Vasco Brondi: nuovi cortocircuiti

Mercoledì 16 gennaio, il Teatro Rossini di Pesaro, ospita l’ultima tappa dell’atteso tour teatrale di Vasco Brondi/Le Luci della Centrale Elettrica, ideato per festeggiare i dieci anni dall’uscita del primo album e capitolo conclusivo del progetto Le Luci della Centrale Elettrica. Ad accompagnare il cantautore ferrarese sul palco, una band composta da: Rodrigo D’Erasmo al violino, Andrea Faccioli alle chitarre, Gabriele Lazzarotti al basso, Daniela Savoldi al violoncello e Anselmo Luisi alle percussioni. Brondi ha la capacità di riportare in musica le atmosfere piatte, surreali e indispensabili della provincia: la rabbia del viverla e, al contempo, la straordinaria bellezza dei suoi segreti, della semplicità, della perfetta linearità di certi frangenti dell’esistenza.

Dieci anni di carriera: è tempo di bilanci?

«Non mi metto mai a fare bilanci, mi sono buttato allo sbaraglio in questo viaggio senza saperne niente, navigando a vista. Seguendo l’unica regola che secondo il disegnatore Andrea Pazienza è importante seguire: viscere sul tavolo. Esporsi e fare quello che si sente, il resto va da sé. Con il tempo ho guadagnato più consapevolezza e più libertà di azione».

Al suo esordio questo proliferare di artisti italiani che cantano in italiano non c’era: si sente un po’ un iniziatore? «Spero di avere lasciato una possibilità. Ho dimostrato che c’è spazio per cominciare a far musica senza avere nessuno dietro, fare un percorso intimo, profondo e popolare allo stesso tempo. Oggi chiudo il progetto Le Luci della Centrale Elettrica nel momento di massimo seguito. In qualche modo ho dimostrato che si può fare la propria strada senza farsi troppo distrarre».

Dalla Via Emilia alla Via Lattea: l’Italia dal 2008 al 2018: quanto è cambiato il nostro Paese e quali le differenze macroscopiche, in campo musicale secondo lei?

«Tutto cambia di continuo, le epoche sono tutte epoche di transizione e la musica è la colonna sonora di questi periodi di passaggio. Nascono nuovi generi, vanno fuori moda altri generi, ma onestamente non sono cose che seguo, non me ne può fregare di meno. Penso a uno come Paolo Conte che anche negli anni ottanta, quando c’era la disco music, non ha cercato il produttore giusto per avvicinarsi alla disco music, ma ha continuato la sua strada e ci ha lasciato canzoni eterne. Nella musica mi interessa l’eternità».

“Mistica” segna un nuovo passo della sua cifra stilistica. Verso quale direzione andrà la musica di Vasco Brondi nel 2019?
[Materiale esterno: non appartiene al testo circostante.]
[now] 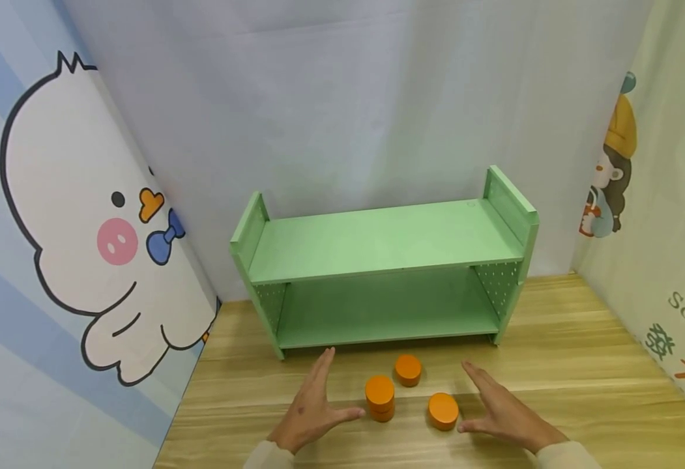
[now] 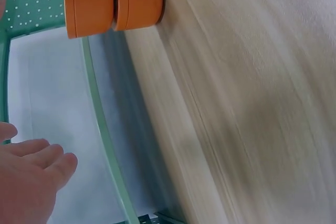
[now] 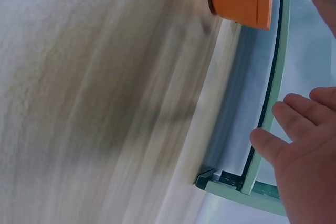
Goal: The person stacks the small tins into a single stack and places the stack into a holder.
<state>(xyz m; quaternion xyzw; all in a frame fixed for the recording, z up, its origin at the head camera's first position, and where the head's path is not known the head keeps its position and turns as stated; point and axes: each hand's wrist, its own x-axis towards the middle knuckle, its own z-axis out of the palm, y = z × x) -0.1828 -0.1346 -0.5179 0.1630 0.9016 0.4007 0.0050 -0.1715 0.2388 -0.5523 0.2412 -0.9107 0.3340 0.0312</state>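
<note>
As nothing is held, I judge the step in hand to be a reach with no hold taken. At the lower centre of the head view, my left grip [image 1: 309,415] has straight fingers and a thumb spread well away, its tip just beside two stacked orange blocks [image 1: 380,396]; whether they touch, I cannot tell. Lower right of centre, my right grip [image 1: 505,417] is spread just as wide, empty, its thumb close by a single block [image 1: 443,411]. Another block [image 1: 408,369] sits a little higher on the bench [image 1: 559,339], between my grips, in front of the green shelf [image 1: 386,242] mid-frame. Taking any of these would, I think, call for an inward move and a pinch around its sides, without knocking the stack.
</note>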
«È sempre un laboratorio per me, provo delle cose. Per Mistica ho lavorato con Populous che ha scritto la parte elettronica ed è venuta fuori questa storia in punti di fuga. Contemporaneamente stavo preparando questo tour nei teatri che invece è completamente acustico, con gli archi e una piccola orchestra. Lavoro tra i cortocircuiti».

Ora il tour nei teatri: non le mancano i club, dove tutto è cominciato?

«In questo momento no, me li sto proprio godendo. In Italia i teatri sono magici, tolgono il fiato! Anche come spettatore negli ultimi anni ho amato molto vedere i concerti o in teatro oppure d’estate all’aperto, nei parchi, in riva al mare. Diciamo che nell’ultimo anno ho suonato solo in posti in cui anche come spettatore mi sarebbe piaciuto stare. I teatri sono perfetti perché mi consentono di fare un concerto che tende al silenzio e che arriva al frastuono mischiando letture, canzoni piano e voce, racconti e canzoni in versione più elettrica».